▶ **Task directions**
Retype exactly what runs from the first line of the data to the line with "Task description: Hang", keeping both of those lines and skipping pictures.

Source data:

*****

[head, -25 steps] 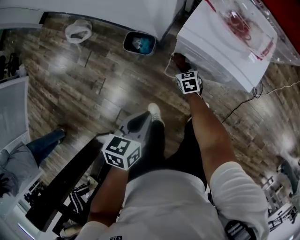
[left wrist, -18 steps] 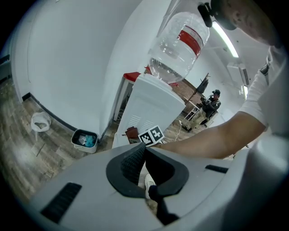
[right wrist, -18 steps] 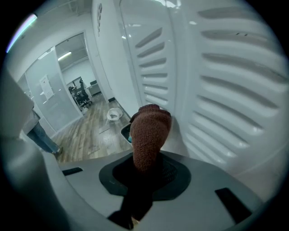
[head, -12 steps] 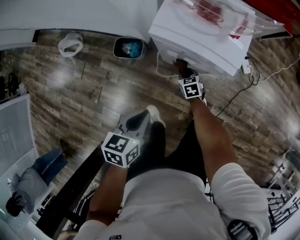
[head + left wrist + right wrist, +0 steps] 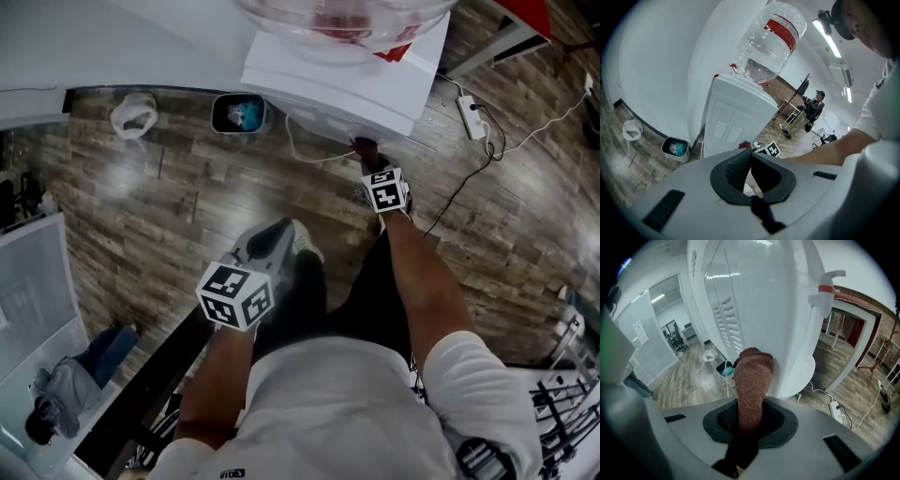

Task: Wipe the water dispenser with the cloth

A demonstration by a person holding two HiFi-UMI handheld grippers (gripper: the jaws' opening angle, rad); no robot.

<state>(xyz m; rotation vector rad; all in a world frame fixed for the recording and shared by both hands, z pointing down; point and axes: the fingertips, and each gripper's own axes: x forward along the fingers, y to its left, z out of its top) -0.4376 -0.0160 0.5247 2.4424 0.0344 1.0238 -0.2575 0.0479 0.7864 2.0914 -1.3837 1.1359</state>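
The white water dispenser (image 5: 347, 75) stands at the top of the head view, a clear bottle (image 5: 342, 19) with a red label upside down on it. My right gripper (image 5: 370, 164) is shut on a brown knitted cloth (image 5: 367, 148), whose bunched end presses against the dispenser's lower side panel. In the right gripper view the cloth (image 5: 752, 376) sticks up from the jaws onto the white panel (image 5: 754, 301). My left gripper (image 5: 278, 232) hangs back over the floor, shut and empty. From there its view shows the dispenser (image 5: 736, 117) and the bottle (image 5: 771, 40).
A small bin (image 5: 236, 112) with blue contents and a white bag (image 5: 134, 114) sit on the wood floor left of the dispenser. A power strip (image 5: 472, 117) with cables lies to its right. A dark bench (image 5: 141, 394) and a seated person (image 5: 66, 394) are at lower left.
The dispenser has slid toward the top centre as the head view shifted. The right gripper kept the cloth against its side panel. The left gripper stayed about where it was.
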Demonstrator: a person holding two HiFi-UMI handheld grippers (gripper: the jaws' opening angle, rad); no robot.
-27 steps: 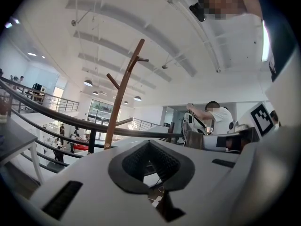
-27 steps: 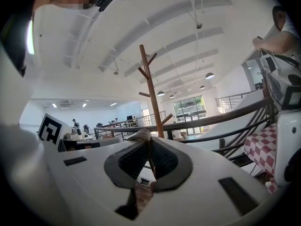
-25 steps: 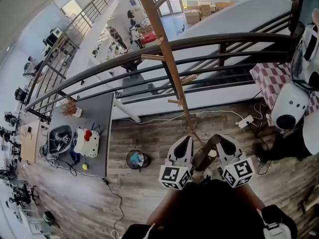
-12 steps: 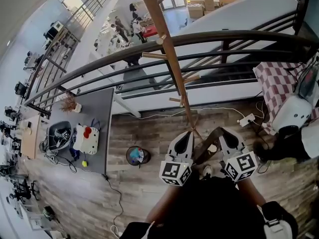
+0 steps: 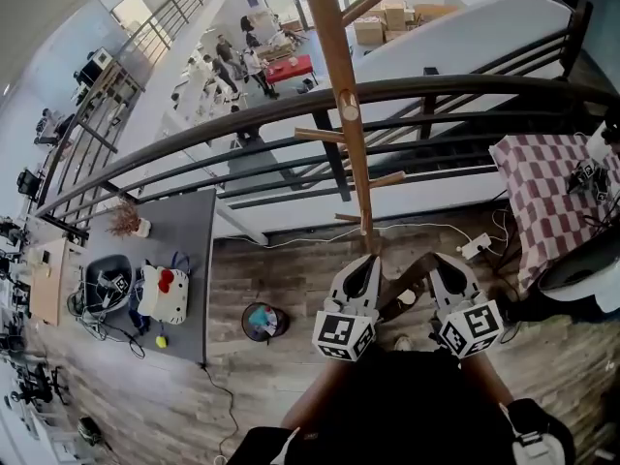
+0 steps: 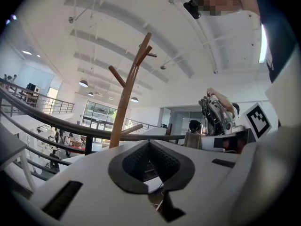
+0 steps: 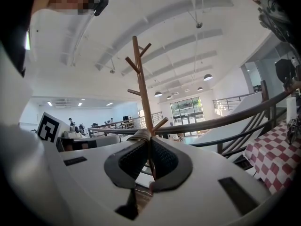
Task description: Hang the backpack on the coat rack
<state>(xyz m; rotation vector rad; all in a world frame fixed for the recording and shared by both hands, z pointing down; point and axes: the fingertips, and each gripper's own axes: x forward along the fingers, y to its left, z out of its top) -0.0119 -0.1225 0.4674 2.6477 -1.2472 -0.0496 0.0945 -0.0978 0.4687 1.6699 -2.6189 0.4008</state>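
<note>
Side by side, aimed up at the coat rack point(image 5: 347, 124): left gripper point(image 5: 364, 264) closed, right gripper point(image 5: 434, 265) pinching a strap point(image 7: 138, 136)

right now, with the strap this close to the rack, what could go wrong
The right tool pinches only a thin tan strap; it might slip under load. The coat rack is a slim pole standing right by the railing over a drop; a hard nudge could tip it. A white power strip lies on the floor near its foot, a possible trip.
</note>
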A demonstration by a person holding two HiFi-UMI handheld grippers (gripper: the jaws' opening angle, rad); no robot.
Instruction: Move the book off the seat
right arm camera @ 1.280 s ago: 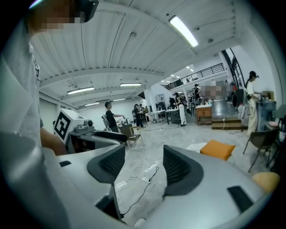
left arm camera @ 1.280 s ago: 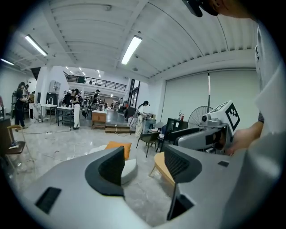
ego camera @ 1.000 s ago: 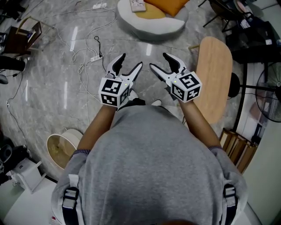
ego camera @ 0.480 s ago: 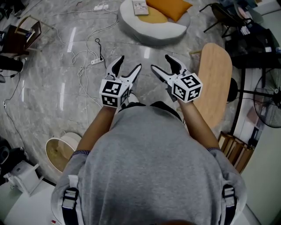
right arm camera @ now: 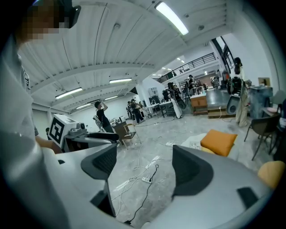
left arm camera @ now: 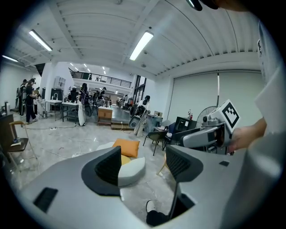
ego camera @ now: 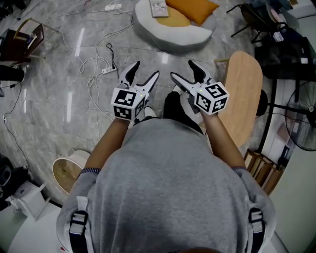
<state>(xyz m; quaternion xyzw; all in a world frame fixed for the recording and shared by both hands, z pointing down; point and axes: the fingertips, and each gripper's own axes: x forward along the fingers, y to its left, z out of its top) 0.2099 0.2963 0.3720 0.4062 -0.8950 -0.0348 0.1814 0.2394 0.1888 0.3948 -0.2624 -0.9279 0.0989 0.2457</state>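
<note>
At the far edge of the marble floor, the book (ego camera: 157,7) lies on the low white seat (ego camera: 180,33), just beside an orange cushion (ego camera: 191,7) and well apart from both grippers. Since a second ago, a dark trouser leg (ego camera: 173,106) has swung forward between the forearms. The seat also sits a little lower in the head view, so the person appears to be stepping toward it. The left gripper (ego camera: 146,70) is held out at chest height with its fingers apart and nothing between them. The right gripper (ego camera: 182,69) is level with it, its fingers opening wider around empty air. By my reading the task is only at the approach. The book cannot be reached until the walk is finished, and the spreading fingers suggest the right gripper is being readied for the pickup.
</note>
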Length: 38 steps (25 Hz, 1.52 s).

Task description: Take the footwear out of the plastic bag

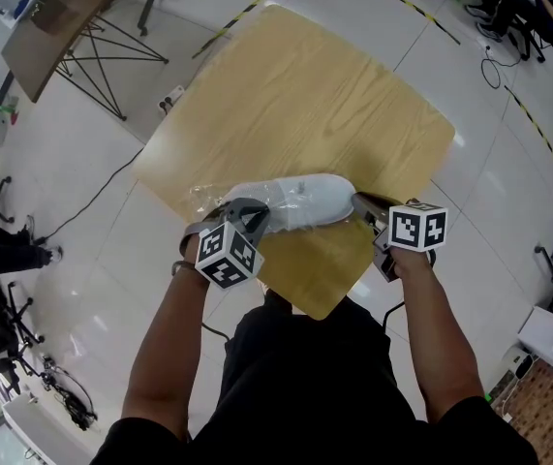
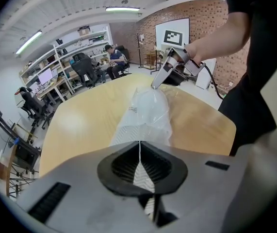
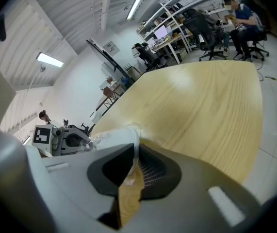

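A white shoe lies on its side inside a clear plastic bag, near the front edge of the wooden table. My left gripper is at the shoe's left end. In the left gripper view its jaws are shut on a thin fold of the bag, and the bagged shoe stretches away from them. My right gripper is at the shoe's right end. The right gripper view shows it pinching clear bag film, with the white shoe just beyond.
The table's near corner is just below the shoe. A brown folding table and office chairs stand on the white floor at the upper left. A cable runs across the floor. People sit at desks far behind.
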Each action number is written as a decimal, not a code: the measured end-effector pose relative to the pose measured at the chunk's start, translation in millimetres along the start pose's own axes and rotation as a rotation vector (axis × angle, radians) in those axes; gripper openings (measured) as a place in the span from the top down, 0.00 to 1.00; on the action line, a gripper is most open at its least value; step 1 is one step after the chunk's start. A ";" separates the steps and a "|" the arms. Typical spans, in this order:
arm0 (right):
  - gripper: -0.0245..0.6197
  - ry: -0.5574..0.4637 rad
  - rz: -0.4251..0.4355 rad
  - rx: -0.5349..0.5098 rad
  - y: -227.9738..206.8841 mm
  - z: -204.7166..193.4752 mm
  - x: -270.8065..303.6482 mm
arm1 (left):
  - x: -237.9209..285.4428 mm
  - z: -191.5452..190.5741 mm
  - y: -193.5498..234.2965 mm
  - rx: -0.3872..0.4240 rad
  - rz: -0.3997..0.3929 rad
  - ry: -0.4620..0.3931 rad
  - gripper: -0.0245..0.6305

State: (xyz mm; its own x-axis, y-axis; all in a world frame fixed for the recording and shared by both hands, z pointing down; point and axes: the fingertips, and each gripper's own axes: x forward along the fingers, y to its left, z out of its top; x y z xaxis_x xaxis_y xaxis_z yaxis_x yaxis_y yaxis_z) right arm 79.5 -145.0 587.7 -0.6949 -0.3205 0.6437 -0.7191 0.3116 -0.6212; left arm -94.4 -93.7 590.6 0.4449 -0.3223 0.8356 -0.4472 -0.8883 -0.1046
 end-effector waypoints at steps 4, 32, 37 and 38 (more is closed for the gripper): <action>0.91 -0.010 -0.011 0.001 0.9 0.9 -2.5 | -3.2 -9.3 0.4 -0.014 0.016 0.013 0.94; 0.91 0.025 -0.060 -0.031 5.3 -21.0 1.5 | -44.2 -71.6 0.5 -0.061 0.093 0.090 0.94; 0.91 0.031 -0.067 -0.046 6.2 -22.2 1.2 | -47.3 -77.6 2.1 -0.063 0.095 0.093 0.94; 0.91 0.030 -0.069 -0.046 5.6 -22.6 0.7 | -47.4 -78.7 1.8 -0.061 0.096 0.095 0.94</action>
State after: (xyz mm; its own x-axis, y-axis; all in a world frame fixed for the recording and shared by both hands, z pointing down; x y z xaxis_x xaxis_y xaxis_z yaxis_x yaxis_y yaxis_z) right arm 75.1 -123.3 594.8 -0.6427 -0.3158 0.6980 -0.7640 0.3310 -0.5538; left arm -177.4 -54.3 593.3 0.3237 -0.3695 0.8710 -0.5319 -0.8324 -0.1555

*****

▶ **Your response**
[head, -25 steps] 
[left wrist, -18 steps] 
[right wrist, -18 steps] 
[head, -12 steps] 
[head + left wrist + right wrist, +0 steps] 

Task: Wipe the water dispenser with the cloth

A demonstration by a person holding two HiFi-UMI handheld grippers (gripper: the jaws' opening angle, rad); no robot.

<state>(xyz m; rotation vector rad; all in a world frame fixed for the recording and shared by both hands, z pointing down; point and axes: the fingertips, and each gripper's own axes: x forward along the fingers, y to its left, z out of its top) -0.4376 -0.0160 0.5247 2.4424 0.0344 1.0238 -0.2575 0.0479 0.7864 2.0914 -1.3837 1.1359</state>
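The white water dispenser (image 5: 347, 75) stands at the top of the head view, a clear bottle (image 5: 342, 19) with a red label upside down on it. My right gripper (image 5: 370, 164) is shut on a brown knitted cloth (image 5: 367, 148), whose bunched end presses against the dispenser's lower side panel. In the right gripper view the cloth (image 5: 752, 376) sticks up from the jaws onto the white panel (image 5: 754, 301). My left gripper (image 5: 278, 232) hangs back over the floor, shut and empty. From there its view shows the dispenser (image 5: 736, 117) and the bottle (image 5: 771, 40).
A small bin (image 5: 236, 112) with blue contents and a white bag (image 5: 134, 114) sit on the wood floor left of the dispenser. A power strip (image 5: 472, 117) with cables lies to its right. A dark bench (image 5: 141, 394) and a seated person (image 5: 66, 394) are at lower left.
The dispenser has slid toward the top centre as the head view shifted. The right gripper kept the cloth against its side panel. The left gripper stayed about where it was.
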Demonstrator: a person holding two HiFi-UMI handheld grippers (gripper: the jaws' opening angle, rad); no robot.
-27 steps: 
-27 steps: 
-25 steps: 
-12 steps: 
+0 steps: 
+0 steps: 
+0 steps: 
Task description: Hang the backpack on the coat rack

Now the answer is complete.